Lost items go to good causes ABSENT-minded customers have accidentally given thousands of pounds to charity -- but they never meant to do it!

Tesco's branches in Blackburn and Clitheroe have raised about £3,000 in the last six months by selling the hundreds of items lost in their stores.

Gerry Cottrell, customers service manager at the Clitheroe branch, said about £1,000 cash had been handed in during the last year as well as more than 300 other items. He said notes were sometimes left in the cash machine outside the shop by customers who forgot to take money they had withdrawn. He said: "Personally I always make sure I get my money, but I suppose some people have such a lot on their minds. Fortunately we have a lot of honest people in Clitheroe who hand it in."

Dozens of pairs of glasses, rings and credit cards were also left in the store by absent-minded customers and at least one pushchair was abandoned. and never reclaimed.

Gerry said: "Some people must take off their glasses to read the labels then forget to put them back on their face. But I don't know how you forget a pushchair -- after all, they must have brought somebody in it."

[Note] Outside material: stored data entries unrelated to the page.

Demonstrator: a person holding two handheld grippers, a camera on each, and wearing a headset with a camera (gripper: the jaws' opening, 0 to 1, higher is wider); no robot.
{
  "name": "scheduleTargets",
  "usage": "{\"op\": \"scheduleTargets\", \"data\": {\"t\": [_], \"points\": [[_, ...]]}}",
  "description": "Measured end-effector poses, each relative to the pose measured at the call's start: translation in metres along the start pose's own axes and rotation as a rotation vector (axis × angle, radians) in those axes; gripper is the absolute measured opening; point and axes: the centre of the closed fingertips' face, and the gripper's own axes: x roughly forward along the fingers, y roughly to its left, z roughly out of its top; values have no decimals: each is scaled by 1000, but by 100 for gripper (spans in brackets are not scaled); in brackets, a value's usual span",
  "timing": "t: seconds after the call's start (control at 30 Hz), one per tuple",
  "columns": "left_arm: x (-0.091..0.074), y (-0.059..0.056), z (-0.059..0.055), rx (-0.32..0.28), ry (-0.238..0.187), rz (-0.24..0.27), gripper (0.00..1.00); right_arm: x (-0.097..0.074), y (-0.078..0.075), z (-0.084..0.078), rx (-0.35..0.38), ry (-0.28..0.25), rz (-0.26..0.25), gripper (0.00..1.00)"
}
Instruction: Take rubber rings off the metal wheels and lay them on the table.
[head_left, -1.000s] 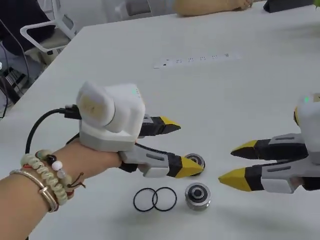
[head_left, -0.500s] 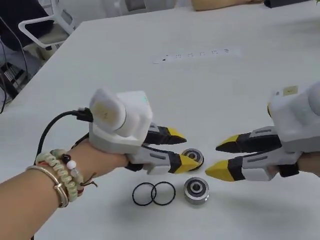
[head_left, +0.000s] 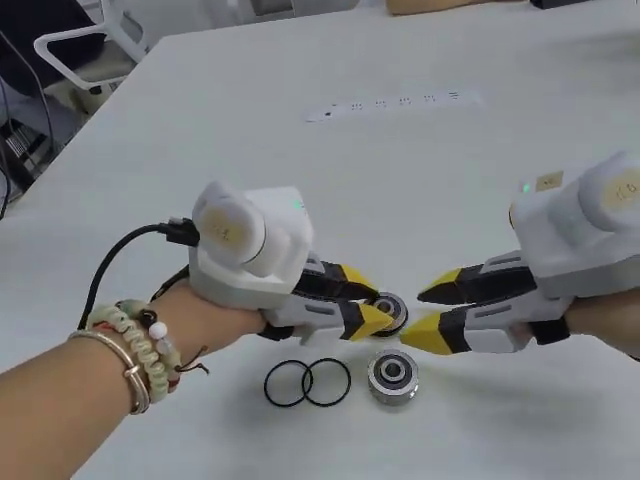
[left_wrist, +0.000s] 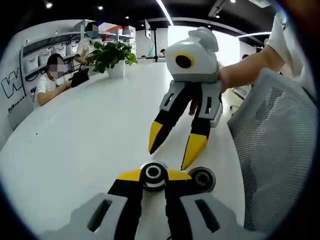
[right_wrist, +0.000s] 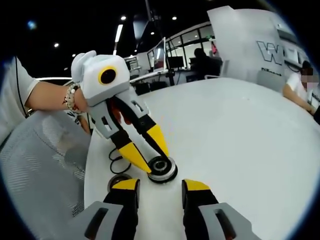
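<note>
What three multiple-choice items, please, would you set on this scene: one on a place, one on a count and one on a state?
1. Where do the rubber rings lie?
A. Flat on the table beside the free wheel
B. Stacked on top of that wheel
C. Leaning upright against that wheel

2. How many rubber rings lie loose?
A. One
B. Two
C. Four

3. What state is the left gripper in?
A. Wide open, clear of both wheels
B. Shut on the other metal wheel
C. Shut on a rubber ring

Key: 1 A, since the head view shows them flat next to the free wheel. 2 B, since two black hoops lie side by side, touching. 3 B, since the left gripper view shows its yellow tips against either side of that wheel.
</note>
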Motion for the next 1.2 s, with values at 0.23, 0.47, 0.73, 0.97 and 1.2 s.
{"op": "scheduleTargets", "data": {"t": [0.23,0.47,0.73,0.97,1.2], "points": [[-2,-1,1,-16,-2,7,7,4,-1,-1,-6,14,3,30],[-2,-2,3,-15,-28,9,7,5,-3,1,-11,10,3,29],[-2,-2,2,-19,-36,14,7,7,-5,-1,-21,22,5,29],[-2,-2,1,-15,-35,12,7,6,-8,-4,-19,31,-6,28],[-2,-2,-1,-15,-35,13,7,6,-10,-4,-11,25,-15,24]]}}
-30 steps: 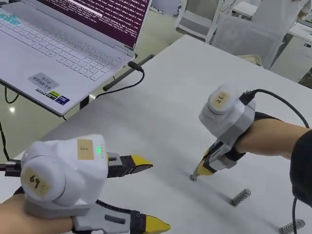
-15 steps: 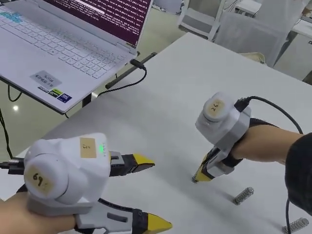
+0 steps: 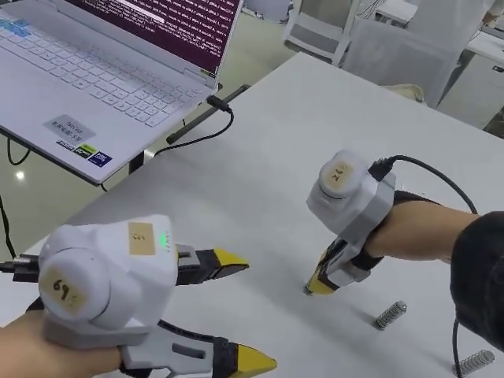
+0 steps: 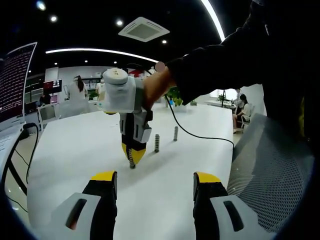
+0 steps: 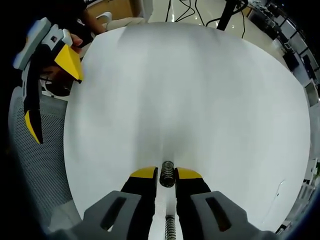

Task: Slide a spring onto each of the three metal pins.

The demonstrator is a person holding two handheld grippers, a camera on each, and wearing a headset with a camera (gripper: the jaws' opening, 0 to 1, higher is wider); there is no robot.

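A person's right tool (image 3: pixel 316 287) stands tip-down on a white worktop (image 3: pixel 268 157), well in from the edge that runs beside an open laptop (image 3: pixel 102 79). Its jaws are closed narrowly around a spring (image 5: pixel 167 175), which they hold upright with its lower end at the worktop surface. Beyond it, farther from the laptop-side edge, the nearer spring (image 4: pixel 156 143) stands upright just beside the right tool, and the farther spring (image 4: pixel 175 133) stands close by it. Whether pins run inside them cannot be told. The left tool (image 3: pixel 240 313) hovers above the worktop's near edge, well apart from the right tool, its yellow-tipped jaws spread wide and holding nothing.
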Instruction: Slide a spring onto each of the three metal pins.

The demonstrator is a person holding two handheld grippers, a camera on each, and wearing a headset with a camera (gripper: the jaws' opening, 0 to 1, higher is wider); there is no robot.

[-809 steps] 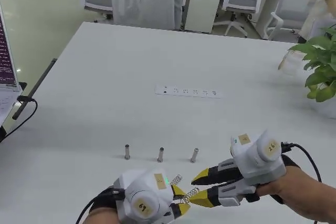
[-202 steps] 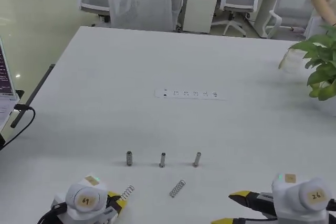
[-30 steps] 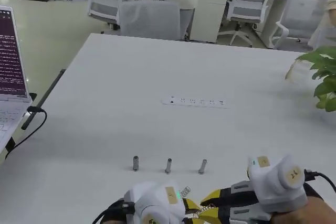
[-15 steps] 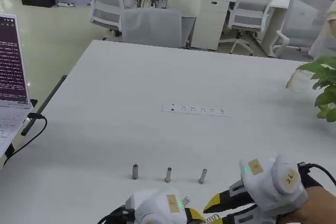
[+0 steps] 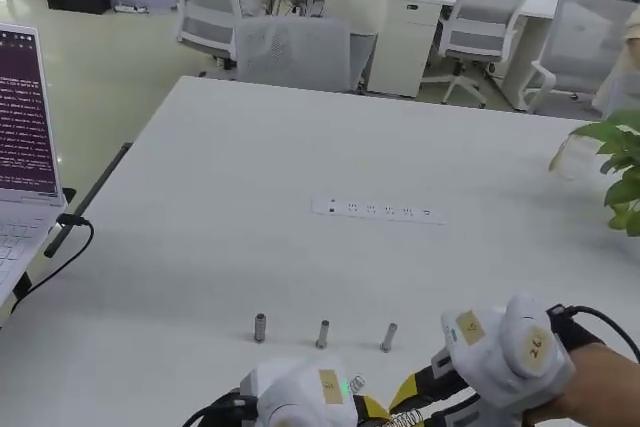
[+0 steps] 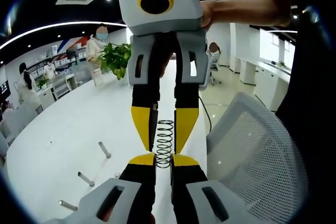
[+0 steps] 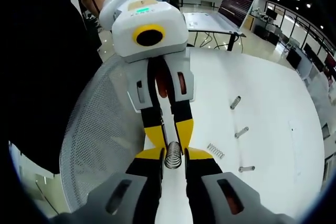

Dozens of people have apparently learned to walk in the Blackburn store in Hill Street -- prams and walking sticks are regularly abandoned. But the strangest item was a pair of hedgetrimmers left last summer. A spokeswoman said: "We thought perhaps the workers who maintained the grounds had left them, but they were never claimed."

All lost property is kept for at least three months in case the owner returns. Less expensive items, such as clothes and glasses, are given to charity shops or clothes banks, but the rest is sold through Tesco's head office. In the last six months, more than £100,000 has been raised nationwide and the money given to Macmillan Nurses.

Russell Craig, Tesco spokesman, said: "We would love to reunite lost property with its rightful owners, but it is often impossible. Anyone who has ever mislaid anything in store can take heart that worthy causes are benefiting."